To explain the apparent discrepancy in Maddog's bullshit Trump-sucking claims, compared to other contrary ref's in other links through this thread...

Down here, the bulk of our schools funding is done at a state level --  so, even though Oz may seemingly rank lower than the US on a purely  federal spending  comparison,  the average total-combined spend per school student is still much higher here than in the USA..

What Maddog should be asking himself is --
(a)  Where has the bulk of the USA's federal funding disappeared to before reaching the schools themselves;   and
(b)  Why is America getting such poor returns on their spending  ?


The contempt that the Trump administration holds for the Amerikan education sector was well proven by his choice to be his secretary/minister for education --  a braindead anti-science 'flat earth' creationist billionaire oil heiress.

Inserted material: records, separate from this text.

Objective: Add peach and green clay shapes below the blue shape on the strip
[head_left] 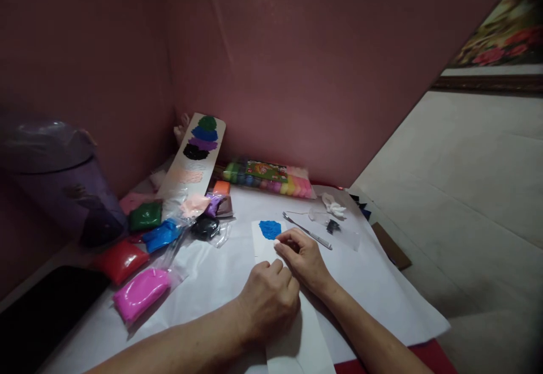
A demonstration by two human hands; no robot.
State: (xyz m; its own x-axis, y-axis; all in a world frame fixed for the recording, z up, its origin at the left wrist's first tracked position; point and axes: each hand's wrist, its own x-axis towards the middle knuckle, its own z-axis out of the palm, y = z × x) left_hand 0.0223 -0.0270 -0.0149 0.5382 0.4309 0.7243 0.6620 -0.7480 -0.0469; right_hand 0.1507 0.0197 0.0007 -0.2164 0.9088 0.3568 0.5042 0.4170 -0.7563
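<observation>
Left hand (pixel 271 297): curled over white card (pixel 305 343); I can't tell its grip
Right hand (pixel 303 258): I'm pinching a white bit (pixel 276 243)
Blue clay patch (pixel 270 230): card's far end, near right fingertips

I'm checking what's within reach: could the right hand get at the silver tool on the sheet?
Probably yes: the right hand is close beside the silver tool, with nothing visible between. It seems to pinch a small white piece, which may need putting down first.
</observation>
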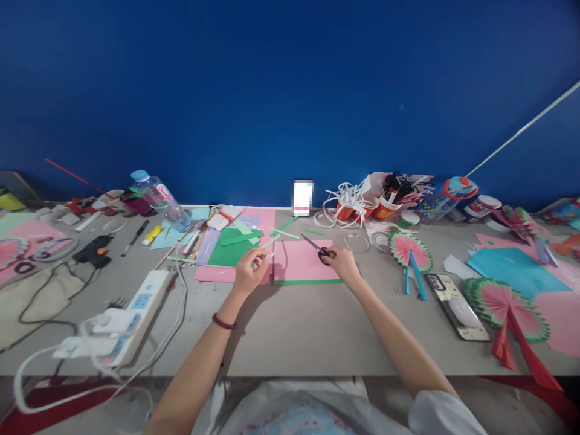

https://www.theguardian.com/us-news/2018/mar/12/betsy-devos-interview-schools-60-minutes-video

https://www.theguardian.com/us-news/2017/jul/26/betsy-devos-education-secretary-trump

http://fortune.com/2016/11/24/donald-trump-betsy-devos-school-choice-secretary-education/

https://www.washingtonpost.com/news/education/wp/2018/02/12/devos-seeks-massive-cuts-from-education-department-to-support-school-choice/

Possibly the most stupid, inept and unqualified education minister that this planet has ever seen...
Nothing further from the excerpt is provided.